**Assignment**
Read through the listing, and wherever a line holds the word "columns", return it.

**Material provided**

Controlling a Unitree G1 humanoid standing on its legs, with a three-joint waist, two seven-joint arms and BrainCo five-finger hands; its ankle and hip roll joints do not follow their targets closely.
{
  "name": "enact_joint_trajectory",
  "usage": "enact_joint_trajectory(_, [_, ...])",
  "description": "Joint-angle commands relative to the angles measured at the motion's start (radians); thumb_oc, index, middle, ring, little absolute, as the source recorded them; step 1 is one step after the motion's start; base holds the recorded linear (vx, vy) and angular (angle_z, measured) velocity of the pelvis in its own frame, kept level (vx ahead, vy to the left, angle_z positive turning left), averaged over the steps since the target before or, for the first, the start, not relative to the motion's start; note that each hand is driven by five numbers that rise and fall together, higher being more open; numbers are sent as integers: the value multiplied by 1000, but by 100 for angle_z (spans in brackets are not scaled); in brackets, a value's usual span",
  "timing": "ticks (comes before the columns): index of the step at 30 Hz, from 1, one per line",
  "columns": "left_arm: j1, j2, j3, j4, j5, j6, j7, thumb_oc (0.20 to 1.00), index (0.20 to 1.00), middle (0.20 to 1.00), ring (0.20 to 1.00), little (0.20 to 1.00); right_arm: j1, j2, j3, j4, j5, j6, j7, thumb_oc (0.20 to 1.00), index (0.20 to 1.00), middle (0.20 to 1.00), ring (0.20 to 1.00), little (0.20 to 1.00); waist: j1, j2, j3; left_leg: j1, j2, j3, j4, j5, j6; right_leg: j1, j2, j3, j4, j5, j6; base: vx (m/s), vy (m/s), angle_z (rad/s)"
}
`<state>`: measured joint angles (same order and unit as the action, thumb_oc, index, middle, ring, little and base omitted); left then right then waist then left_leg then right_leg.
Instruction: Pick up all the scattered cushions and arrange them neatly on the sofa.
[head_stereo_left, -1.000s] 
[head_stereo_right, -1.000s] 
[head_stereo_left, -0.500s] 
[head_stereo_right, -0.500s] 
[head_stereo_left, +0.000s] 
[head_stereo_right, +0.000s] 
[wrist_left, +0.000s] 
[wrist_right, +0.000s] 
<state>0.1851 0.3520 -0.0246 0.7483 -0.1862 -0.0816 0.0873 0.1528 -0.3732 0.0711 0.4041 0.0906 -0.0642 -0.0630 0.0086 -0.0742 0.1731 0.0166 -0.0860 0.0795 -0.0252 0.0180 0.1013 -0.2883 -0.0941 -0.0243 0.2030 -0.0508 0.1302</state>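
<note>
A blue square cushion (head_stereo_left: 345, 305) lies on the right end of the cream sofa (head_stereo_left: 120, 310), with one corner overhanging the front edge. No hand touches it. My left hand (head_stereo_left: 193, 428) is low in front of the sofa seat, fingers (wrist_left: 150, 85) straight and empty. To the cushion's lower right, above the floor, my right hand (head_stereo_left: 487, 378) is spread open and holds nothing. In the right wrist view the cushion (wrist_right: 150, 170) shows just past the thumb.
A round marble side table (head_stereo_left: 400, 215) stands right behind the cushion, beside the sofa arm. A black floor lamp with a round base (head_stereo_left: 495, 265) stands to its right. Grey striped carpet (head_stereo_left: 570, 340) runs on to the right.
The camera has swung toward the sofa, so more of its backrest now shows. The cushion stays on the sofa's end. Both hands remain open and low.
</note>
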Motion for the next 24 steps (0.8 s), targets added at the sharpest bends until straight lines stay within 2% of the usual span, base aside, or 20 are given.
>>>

**Output of the task**
  "timing": "ticks (comes before the columns): index of the step at 30 Hz, from 1, one per line",
  "columns": "left_arm: j1, j2, j3, j4, j5, j6, j7, thumb_oc (0.20 to 1.00), index (0.20 to 1.00), middle (0.20 to 1.00), ring (0.20 to 1.00), little (0.20 to 1.00); right_arm: j1, j2, j3, j4, j5, j6, j7, thumb_oc (0.20 to 1.00), index (0.20 to 1.00), middle (0.20 to 1.00), ring (0.20 to 1.00), little (0.20 to 1.00); waist: j1, j2, j3; left_leg: j1, j2, j3, j4, j5, j6; right_leg: j1, j2, j3, j4, j5, j6; base: vx (m/s), vy (m/s), angle_z (rad/s)"

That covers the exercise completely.